Apple also announced something called the iPhone 12 Mini, essentially a smaller version of the aforementioned iPhone 12, with a 5.4-inch OLED display and the same chipset. The iPhone 12 starts at $799, while the iPhone Mini starts at $699.
Photo Finish
And then there are the new iPhone 12 Pro and Pro Max, the top of the line devices. They have fancier builds (and a couple new colors, including “stunning golf” and “Pacific blue”); bigger screens (the iPhone 12 Pro jumps up from a 5.8-inch display to a 6.1-inch display, while the iPhone 12 Pro max is the largest iPhone display ever, at 6.7 inches); and seriously souped up cameras. The form factors, though, are nearly identical to last year’s iPhone 11 Pro and Pro Max; Apple has simply extended the edges of the displays. Like the iPhone 12, these run on the A14 Bionic chip.

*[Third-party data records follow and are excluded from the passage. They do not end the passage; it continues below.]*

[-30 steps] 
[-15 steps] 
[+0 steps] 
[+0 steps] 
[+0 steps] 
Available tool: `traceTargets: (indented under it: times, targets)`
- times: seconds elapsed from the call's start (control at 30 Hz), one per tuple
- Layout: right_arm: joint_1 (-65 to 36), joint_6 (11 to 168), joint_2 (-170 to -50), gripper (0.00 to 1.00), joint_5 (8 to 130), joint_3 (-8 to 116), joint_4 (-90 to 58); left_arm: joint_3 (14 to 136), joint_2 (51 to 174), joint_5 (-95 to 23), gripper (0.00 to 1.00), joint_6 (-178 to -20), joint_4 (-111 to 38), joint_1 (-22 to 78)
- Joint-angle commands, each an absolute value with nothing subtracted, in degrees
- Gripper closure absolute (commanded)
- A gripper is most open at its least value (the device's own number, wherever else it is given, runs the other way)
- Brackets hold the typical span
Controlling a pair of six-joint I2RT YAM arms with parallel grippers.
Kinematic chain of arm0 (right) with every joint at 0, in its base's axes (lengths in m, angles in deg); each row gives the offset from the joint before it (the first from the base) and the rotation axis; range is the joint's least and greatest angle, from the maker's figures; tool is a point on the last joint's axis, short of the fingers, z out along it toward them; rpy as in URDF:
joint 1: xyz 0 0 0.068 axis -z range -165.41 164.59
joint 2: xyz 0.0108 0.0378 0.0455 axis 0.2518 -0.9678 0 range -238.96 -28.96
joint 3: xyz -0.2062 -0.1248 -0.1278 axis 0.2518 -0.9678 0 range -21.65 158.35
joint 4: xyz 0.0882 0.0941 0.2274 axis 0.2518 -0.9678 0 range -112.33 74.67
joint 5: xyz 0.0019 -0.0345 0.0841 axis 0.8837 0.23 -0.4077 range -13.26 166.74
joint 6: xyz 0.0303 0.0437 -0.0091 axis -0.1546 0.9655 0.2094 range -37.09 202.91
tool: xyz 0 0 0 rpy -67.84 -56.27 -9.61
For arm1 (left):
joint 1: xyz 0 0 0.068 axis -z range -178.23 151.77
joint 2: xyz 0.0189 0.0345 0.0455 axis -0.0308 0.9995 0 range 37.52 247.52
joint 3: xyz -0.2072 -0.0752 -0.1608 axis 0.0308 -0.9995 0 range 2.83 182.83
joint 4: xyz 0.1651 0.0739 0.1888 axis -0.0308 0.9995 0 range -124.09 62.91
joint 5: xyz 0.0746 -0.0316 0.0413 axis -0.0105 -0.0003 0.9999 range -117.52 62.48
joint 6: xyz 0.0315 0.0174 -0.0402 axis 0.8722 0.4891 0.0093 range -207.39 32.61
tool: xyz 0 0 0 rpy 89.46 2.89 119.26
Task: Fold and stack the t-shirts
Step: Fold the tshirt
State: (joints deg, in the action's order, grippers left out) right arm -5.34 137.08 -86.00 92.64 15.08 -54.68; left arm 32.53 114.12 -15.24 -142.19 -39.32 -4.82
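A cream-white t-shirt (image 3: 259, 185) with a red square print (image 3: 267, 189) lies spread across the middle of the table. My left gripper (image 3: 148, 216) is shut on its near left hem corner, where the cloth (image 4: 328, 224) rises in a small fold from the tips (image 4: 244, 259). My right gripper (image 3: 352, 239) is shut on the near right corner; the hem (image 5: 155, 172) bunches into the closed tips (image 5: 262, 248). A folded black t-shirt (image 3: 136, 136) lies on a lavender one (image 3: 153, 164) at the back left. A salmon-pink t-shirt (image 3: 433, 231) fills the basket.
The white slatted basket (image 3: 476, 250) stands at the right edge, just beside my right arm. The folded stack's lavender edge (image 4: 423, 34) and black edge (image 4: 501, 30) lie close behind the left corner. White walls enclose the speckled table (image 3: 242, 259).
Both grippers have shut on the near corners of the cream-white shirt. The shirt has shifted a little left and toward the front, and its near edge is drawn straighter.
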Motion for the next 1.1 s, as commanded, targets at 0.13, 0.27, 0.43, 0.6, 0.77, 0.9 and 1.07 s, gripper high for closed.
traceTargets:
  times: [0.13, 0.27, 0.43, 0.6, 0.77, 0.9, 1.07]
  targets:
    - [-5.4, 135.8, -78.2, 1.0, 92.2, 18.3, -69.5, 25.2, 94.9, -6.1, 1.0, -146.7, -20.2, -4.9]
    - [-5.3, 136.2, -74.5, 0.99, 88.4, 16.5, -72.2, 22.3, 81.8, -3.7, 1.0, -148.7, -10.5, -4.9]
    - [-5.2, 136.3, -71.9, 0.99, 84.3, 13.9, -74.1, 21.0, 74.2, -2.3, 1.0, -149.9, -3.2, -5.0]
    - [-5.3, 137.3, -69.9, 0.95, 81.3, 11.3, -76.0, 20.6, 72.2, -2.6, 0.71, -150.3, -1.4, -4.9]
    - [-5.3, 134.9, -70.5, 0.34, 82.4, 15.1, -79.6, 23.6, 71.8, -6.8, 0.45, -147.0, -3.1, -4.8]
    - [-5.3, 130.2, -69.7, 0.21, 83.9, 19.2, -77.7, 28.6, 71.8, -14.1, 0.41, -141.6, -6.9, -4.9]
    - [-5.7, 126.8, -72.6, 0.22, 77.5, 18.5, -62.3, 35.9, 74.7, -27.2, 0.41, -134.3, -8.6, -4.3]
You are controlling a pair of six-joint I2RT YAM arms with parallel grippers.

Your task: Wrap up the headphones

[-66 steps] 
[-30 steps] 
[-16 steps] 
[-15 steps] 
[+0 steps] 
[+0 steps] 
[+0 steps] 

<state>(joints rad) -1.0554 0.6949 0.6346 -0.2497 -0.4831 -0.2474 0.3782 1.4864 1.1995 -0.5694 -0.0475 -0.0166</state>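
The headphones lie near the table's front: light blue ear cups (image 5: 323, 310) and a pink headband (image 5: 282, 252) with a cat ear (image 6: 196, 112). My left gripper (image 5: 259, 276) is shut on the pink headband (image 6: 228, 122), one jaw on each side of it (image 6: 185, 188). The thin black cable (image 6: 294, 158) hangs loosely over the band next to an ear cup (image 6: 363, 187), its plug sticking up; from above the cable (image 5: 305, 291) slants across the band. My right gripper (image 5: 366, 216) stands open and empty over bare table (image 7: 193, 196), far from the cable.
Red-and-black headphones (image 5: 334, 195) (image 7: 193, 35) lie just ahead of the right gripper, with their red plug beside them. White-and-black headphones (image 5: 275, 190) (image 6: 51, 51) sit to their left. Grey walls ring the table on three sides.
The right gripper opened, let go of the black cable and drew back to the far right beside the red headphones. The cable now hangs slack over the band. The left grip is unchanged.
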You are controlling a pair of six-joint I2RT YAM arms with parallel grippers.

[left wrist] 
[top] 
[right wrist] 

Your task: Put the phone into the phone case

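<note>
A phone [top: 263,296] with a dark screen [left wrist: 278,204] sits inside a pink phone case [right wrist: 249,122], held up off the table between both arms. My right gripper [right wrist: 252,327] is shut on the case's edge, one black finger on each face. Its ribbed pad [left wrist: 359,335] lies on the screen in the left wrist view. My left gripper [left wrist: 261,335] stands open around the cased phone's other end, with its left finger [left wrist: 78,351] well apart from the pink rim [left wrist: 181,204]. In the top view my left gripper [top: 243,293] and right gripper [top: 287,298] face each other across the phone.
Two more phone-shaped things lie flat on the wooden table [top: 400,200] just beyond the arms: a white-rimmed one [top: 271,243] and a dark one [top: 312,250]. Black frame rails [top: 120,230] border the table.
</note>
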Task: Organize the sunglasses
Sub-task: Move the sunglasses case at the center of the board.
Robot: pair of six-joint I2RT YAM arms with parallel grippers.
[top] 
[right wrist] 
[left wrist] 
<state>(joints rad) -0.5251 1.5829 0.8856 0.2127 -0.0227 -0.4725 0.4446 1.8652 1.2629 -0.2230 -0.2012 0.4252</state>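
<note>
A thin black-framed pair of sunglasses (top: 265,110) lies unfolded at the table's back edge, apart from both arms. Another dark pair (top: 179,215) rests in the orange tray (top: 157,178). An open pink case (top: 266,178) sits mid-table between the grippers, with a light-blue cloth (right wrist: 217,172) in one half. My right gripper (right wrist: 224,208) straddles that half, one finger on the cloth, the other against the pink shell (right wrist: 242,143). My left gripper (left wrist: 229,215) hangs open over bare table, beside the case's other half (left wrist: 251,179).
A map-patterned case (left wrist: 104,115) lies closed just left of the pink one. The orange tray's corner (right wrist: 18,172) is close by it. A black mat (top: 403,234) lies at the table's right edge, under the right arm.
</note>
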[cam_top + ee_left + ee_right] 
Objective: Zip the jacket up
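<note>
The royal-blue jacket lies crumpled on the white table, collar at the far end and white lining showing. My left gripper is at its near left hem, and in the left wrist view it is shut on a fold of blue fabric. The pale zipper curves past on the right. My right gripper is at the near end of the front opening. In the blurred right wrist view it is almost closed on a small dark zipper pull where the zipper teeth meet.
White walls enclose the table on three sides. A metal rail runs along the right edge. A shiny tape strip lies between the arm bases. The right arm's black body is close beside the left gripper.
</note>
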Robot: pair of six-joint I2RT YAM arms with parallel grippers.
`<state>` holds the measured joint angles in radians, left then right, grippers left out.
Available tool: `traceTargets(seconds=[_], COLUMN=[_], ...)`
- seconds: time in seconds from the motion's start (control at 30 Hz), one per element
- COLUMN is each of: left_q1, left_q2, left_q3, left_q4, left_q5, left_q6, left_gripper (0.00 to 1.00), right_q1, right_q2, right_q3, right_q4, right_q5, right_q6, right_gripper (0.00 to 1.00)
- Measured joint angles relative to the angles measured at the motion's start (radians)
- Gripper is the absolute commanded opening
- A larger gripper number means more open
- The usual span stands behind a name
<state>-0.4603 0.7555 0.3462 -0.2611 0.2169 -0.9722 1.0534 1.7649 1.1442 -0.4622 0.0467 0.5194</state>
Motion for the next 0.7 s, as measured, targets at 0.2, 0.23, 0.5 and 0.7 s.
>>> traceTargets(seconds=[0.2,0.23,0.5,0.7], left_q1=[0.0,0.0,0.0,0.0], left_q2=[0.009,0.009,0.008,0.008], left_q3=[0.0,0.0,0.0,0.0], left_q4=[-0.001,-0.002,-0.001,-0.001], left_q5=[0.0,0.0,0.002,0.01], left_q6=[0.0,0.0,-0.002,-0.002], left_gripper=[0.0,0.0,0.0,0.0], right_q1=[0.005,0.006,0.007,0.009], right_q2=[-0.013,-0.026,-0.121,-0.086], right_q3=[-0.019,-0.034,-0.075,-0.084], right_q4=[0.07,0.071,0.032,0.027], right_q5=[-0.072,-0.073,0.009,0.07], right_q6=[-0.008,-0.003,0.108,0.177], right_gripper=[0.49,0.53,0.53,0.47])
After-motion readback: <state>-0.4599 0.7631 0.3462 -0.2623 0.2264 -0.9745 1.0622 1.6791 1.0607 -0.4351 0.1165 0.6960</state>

The cameras are the big sellers with these phones. The rear camera modules have three cameras: ultrawide, wide, and telephoto. Apple uses something called “Deep Fusion” to blend all of this captured data in a way that supposedly produces pro-grade photos. Night Mode on these phones is improved by the new LiDAR scanner, part of Apple’s push into more immersive AR (and, we think, an eventual push into AR glasses). Portrait mode has improved “bokeh” effects and Depth Control, and optical image stabilization is done at the sensor level. Apple is also introducing something called Apple ProRAW, better processing and editing for photos directly in the Photos app. And on the video side, the cameras support 4K HDR video recording, although that’s industry standard now for flagship phones.